Of all the things I had done and that would come back to haunt me during these days the encounter with my grandparents was the worst. But surely they couldn’t know that I had drunk so much, could they? Surely they couldn’t know that I had not only been drinking but also smoking hash, could they? No, they couldn’t. And in my diary for the beginning of June that year I wrote that the months I had been a russ, celebrating the end of school, were the happiest in my life. I used those words: the happiest in my life.
Why did I write that?
Oh, I was so happy. I laughed and was free and friends with everyone.
At the end of June I left home, mum drove me to a flat at the hospital, I worked there for a month, was together with Line, drank wine in the evenings and at the weekends, smoked hash whenever I could get my hands on it. Espen rejected it point blank, it was filth, he said, and he continued to insist the story about the man he had found dead on the night before 17 May was true. One afternoon he rang up to say there had been an article in the newspaper about a man discovered floating in the harbour. ‘That’s him!’ Espen said. I didn’t know if he really meant it or was just trying to get as much mileage from the joke as he could. He said he had a vague memory, as if in a dream, of him dumping the body overboard. Why would you have done that? I said. I was drunk, he answered. No one else but you saw any dead man. It’s just a fantasy. No, he said, it’s true. What about the man sitting with us in the boat? Don’t you remember him? Yes, I do. You saw him then? Yes. He was dead. Now, come on, Espen, if he’d been dead why would you have heaved him over the side and then run to get us? I don’t know.

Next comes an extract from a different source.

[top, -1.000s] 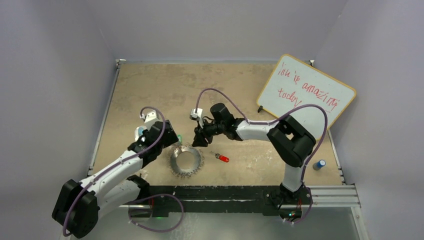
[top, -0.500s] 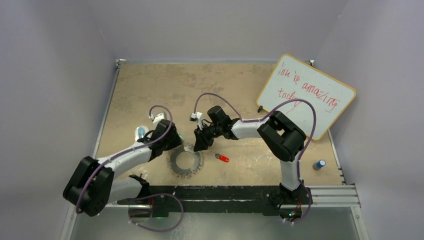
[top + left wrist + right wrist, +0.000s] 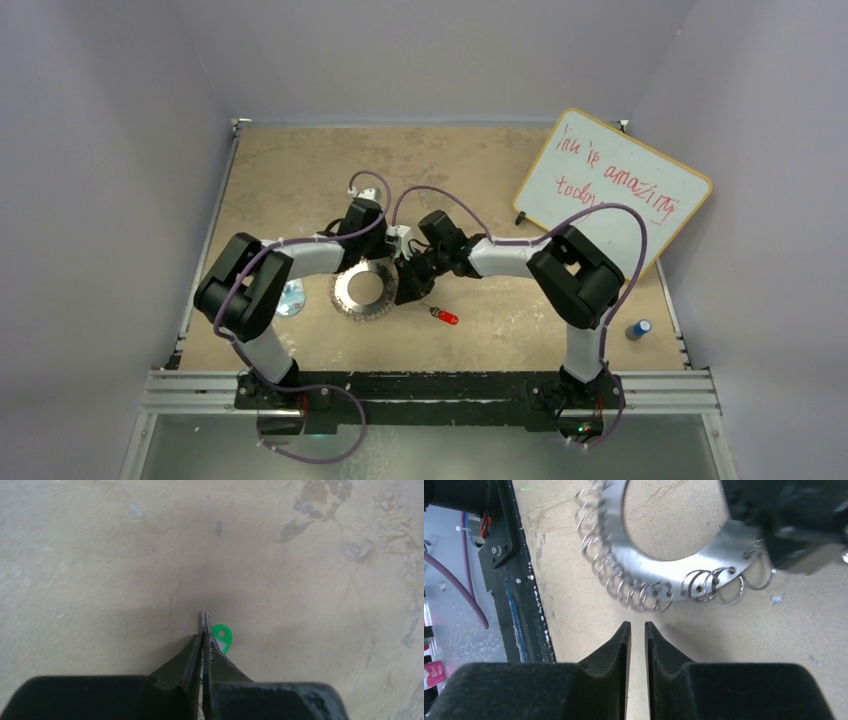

The month had been packed with such incidents, I wasn’t sure whether they had happened or not, and this combined with the feeling I had that everything was possible, that there were no limits and the enormous tracts of time of which I remembered nothing caused me to begin to lose sight of myself. It was as though I had disappeared. In part I liked this, in part I didn’t. The routines at the hospital, where I was mostly responsible for setting and clearing the tables at mealtimes and otherwise helping with anything of a practical nature, neutralised this feeling but didn’t erase it because in the evening I always went out, drank with the people I met, it was summer and there was always someone around I knew. One evening we were refused admission to Kjelleren, so Bjørn and I climbed up on the roof of the block behind, ran all the way across the rooftops, found a skylight, crawled in, went down to Kjelleren, which was absolutely empty, it must have taken us an hour. We went up a few floors, entered a flat, someone woke up and shouted at us, we said we had gone in the wrong door, walked amid gales of laughter to Tresse, a square in the centre of town where Bjørn’s dad had a flat and we could sleep. In the morning I rang the hospital and said I was ill, they probably didn’t believe me, but what could they do?
That night I drank with a radio technician, Paul, who had driven us to an Imperium concert in Oslo, and on the way home, in the middle of the night in Telemark, at twenty degrees below, the car skidded, left the road doing a hundred kilometres an hour, brushed against a lamp post, flew through the air and landed in a ditch. We’re going to die, I thought, and the idea of it didn’t bother me in the slightest. We didn’t die, the car was a write-off but we were in good shape. It was a great story, one we could tell others, also the sequel, the old house where we knocked on the door, the rifle standing in the hallway, the feeling of being in another, nastier world than our own, and the incredible cold outside as we hitched for more than two hours wearing trainers and suit jackets. We sat talking about that at Kjelleren, Paul and I and his girlfriend, she was wonderful, perhaps twenty-three, twenty-four, I had secretly had my eye on her for ages, and when she suggested taking a taxi back to hers to smoke some dope, of course I said yes, we smoked, and when I smoked I sometimes became so unbelievably horny, and sitting next to her on the sofa it hit me at once, I grabbed her, she laughed and wriggled away, saying she loved Paul, and then she put her hand between my legs and laughed even more and said you’ve grown up. Downstairs in Kjelleren she had been quiet most of the time, Paul had smiled at us, he trusted her, which he was right to do.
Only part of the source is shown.